### Task instructions
Please output exactly the lines below, starting at the line that has "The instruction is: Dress" and ending at the line that has "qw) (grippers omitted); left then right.", both included; leave out all pictures and include nothing else.

### Supplied entries

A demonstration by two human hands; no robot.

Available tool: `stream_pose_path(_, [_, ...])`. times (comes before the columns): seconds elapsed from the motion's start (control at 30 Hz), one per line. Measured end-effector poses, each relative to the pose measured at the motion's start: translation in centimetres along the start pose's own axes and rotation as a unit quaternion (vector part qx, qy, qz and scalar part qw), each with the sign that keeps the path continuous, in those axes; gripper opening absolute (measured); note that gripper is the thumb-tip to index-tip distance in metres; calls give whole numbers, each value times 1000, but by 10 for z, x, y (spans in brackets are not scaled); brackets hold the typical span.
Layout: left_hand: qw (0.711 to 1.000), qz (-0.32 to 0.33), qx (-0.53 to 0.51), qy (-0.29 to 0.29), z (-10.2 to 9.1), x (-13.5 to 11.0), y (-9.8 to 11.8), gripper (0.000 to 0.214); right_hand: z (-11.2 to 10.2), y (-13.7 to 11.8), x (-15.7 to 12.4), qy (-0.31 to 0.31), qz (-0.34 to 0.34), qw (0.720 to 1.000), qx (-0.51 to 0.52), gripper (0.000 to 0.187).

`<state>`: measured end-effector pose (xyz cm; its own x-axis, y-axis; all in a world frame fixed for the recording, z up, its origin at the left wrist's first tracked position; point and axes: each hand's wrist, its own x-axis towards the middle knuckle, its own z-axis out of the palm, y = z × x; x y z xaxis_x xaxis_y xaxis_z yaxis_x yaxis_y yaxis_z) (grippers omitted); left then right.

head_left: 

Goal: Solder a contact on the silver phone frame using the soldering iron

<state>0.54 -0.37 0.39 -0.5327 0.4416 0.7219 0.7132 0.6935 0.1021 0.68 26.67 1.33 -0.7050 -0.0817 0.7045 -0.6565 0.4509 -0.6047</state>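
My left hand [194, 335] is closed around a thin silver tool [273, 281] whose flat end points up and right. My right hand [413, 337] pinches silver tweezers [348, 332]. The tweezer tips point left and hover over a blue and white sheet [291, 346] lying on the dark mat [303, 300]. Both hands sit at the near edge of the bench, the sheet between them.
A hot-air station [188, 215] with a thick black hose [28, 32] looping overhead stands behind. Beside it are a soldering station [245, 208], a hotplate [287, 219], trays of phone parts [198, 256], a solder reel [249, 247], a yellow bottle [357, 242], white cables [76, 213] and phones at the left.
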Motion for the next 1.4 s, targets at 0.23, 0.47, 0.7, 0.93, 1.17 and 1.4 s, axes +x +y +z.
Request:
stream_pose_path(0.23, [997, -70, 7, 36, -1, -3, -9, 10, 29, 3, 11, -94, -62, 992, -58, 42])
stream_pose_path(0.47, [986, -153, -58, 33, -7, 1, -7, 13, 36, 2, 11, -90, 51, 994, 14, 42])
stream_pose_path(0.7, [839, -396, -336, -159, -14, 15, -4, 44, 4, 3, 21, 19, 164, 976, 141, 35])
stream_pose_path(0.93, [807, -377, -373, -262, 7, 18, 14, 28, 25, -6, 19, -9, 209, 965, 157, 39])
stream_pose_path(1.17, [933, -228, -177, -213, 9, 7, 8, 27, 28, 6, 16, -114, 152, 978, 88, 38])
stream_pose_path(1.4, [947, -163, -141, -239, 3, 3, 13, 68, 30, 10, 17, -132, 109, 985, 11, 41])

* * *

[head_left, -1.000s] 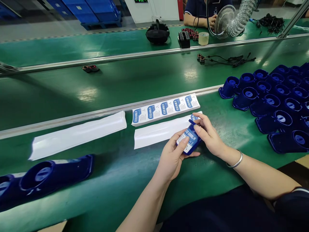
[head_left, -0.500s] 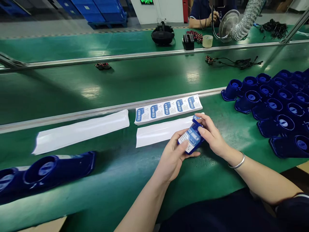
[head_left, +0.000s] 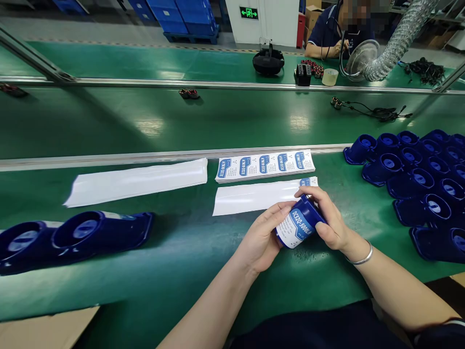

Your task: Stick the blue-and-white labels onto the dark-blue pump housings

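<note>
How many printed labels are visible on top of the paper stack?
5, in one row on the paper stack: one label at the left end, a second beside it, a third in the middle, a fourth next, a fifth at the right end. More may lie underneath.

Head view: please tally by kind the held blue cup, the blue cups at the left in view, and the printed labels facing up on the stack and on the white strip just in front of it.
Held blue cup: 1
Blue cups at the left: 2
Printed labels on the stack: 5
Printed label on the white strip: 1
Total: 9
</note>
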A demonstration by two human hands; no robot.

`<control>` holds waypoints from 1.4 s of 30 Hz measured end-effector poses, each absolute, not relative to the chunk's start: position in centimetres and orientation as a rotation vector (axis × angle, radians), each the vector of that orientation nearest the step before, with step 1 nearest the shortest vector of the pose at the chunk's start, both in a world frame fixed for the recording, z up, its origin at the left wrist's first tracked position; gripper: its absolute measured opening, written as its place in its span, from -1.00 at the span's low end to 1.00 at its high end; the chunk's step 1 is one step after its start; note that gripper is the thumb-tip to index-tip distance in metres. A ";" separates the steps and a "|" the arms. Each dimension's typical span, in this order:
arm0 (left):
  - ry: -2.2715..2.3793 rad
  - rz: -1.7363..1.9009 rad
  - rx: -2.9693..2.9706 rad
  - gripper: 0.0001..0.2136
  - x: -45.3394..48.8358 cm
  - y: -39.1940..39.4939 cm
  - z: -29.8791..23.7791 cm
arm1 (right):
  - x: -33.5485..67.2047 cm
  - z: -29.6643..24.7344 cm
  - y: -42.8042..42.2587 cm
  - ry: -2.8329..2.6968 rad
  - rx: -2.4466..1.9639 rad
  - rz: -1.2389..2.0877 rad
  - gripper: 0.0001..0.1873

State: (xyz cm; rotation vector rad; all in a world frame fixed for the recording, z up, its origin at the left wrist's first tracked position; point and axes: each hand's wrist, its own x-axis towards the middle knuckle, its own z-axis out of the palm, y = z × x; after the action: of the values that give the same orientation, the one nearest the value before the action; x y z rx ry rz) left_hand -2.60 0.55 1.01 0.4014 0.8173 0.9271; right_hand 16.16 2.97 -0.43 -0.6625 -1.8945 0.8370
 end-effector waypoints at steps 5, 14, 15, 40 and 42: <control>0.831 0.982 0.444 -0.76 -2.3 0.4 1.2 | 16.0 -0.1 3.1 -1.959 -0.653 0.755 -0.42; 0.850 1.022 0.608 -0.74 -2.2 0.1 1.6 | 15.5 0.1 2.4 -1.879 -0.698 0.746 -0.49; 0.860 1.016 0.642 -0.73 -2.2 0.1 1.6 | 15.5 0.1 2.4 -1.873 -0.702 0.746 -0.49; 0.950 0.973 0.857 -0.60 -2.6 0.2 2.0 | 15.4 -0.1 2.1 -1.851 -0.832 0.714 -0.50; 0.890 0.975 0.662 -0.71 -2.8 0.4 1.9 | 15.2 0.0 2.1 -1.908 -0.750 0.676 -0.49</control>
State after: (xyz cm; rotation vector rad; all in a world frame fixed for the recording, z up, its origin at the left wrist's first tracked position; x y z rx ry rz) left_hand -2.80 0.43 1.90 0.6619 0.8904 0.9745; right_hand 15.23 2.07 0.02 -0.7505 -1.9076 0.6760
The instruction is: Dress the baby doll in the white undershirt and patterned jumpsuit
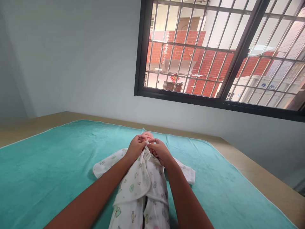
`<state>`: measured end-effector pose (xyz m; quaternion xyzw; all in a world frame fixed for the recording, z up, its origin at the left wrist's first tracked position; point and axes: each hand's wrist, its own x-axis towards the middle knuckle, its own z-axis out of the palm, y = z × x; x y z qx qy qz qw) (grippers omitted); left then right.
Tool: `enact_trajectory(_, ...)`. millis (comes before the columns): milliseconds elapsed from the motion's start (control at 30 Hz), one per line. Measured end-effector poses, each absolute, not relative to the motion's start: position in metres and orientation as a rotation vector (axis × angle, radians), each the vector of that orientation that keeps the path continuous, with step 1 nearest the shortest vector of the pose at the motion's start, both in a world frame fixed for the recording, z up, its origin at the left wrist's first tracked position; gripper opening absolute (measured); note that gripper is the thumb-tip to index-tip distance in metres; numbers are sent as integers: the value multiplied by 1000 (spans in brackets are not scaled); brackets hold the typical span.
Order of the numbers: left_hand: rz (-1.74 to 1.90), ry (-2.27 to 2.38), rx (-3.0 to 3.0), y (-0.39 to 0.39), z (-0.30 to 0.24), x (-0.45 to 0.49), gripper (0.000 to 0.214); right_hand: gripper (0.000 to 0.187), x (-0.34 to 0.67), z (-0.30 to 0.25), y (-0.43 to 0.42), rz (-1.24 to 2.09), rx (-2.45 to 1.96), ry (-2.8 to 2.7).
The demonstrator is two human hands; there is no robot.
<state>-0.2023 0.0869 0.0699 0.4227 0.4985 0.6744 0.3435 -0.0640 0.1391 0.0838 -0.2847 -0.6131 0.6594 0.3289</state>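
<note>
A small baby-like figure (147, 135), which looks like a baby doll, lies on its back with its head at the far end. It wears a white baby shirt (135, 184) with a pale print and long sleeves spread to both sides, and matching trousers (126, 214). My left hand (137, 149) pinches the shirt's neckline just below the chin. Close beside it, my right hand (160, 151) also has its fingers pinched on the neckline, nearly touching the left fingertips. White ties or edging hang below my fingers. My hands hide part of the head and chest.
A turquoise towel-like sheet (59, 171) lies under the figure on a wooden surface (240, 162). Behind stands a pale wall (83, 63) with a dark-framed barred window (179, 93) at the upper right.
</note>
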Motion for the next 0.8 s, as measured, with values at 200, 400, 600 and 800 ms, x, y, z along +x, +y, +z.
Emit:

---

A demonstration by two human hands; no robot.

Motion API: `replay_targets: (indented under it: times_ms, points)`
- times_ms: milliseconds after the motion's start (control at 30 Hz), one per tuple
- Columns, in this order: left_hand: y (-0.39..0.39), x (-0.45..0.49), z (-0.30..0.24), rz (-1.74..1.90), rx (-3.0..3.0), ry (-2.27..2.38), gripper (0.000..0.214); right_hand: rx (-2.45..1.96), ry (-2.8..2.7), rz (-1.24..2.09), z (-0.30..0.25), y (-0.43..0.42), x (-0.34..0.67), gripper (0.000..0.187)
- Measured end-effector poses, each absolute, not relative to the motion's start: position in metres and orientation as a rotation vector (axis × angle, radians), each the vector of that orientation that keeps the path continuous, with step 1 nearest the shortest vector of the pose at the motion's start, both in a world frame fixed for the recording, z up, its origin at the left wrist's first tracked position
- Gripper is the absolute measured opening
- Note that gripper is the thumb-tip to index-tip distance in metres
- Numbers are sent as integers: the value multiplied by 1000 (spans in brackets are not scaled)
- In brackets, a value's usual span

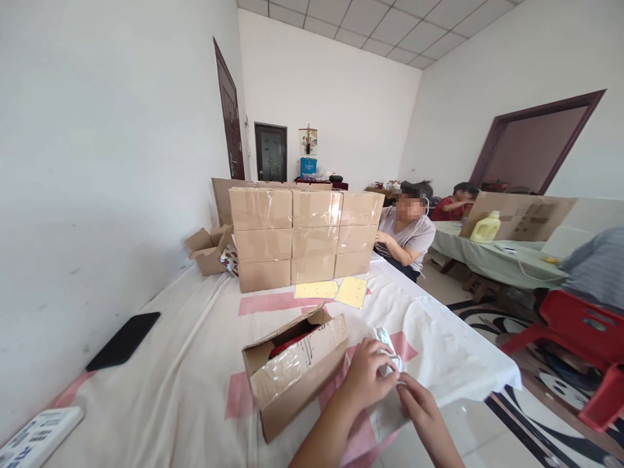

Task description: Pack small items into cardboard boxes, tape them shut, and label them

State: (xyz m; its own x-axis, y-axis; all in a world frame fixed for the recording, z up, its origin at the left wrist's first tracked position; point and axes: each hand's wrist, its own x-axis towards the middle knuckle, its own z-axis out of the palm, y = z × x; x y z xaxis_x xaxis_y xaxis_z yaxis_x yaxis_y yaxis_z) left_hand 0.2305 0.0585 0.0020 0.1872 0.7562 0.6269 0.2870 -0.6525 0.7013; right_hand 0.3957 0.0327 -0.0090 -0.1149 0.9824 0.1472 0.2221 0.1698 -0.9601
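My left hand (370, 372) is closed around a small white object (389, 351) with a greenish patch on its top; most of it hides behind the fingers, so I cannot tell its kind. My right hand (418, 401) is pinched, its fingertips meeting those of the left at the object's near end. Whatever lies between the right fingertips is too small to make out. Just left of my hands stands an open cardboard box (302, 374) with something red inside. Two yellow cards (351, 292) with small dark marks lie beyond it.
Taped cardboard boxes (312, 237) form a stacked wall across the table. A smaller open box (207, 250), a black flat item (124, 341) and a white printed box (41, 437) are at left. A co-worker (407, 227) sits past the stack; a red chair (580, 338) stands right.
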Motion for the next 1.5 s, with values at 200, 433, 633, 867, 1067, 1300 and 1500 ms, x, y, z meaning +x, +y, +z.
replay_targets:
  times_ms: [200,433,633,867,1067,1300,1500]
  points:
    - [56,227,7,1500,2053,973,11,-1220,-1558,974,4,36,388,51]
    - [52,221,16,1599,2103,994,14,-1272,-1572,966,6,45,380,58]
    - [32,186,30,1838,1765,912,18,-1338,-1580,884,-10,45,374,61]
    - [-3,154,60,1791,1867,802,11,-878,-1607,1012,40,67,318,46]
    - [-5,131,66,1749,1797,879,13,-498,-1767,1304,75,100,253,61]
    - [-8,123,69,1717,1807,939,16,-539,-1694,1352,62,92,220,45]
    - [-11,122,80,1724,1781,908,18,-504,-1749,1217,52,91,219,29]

### Solution to the exercise
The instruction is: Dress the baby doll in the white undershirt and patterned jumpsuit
`<state>`: measured end-effector pose (xyz m; quaternion xyzw; all in a world frame fixed for the recording, z up, its origin at the left wrist's first tracked position; point and axes: each hand's wrist, its own x-axis towards the middle knuckle, its own z-axis out of the palm, y = z × x; x y z qx qy qz qw) (grippers omitted); left then right.

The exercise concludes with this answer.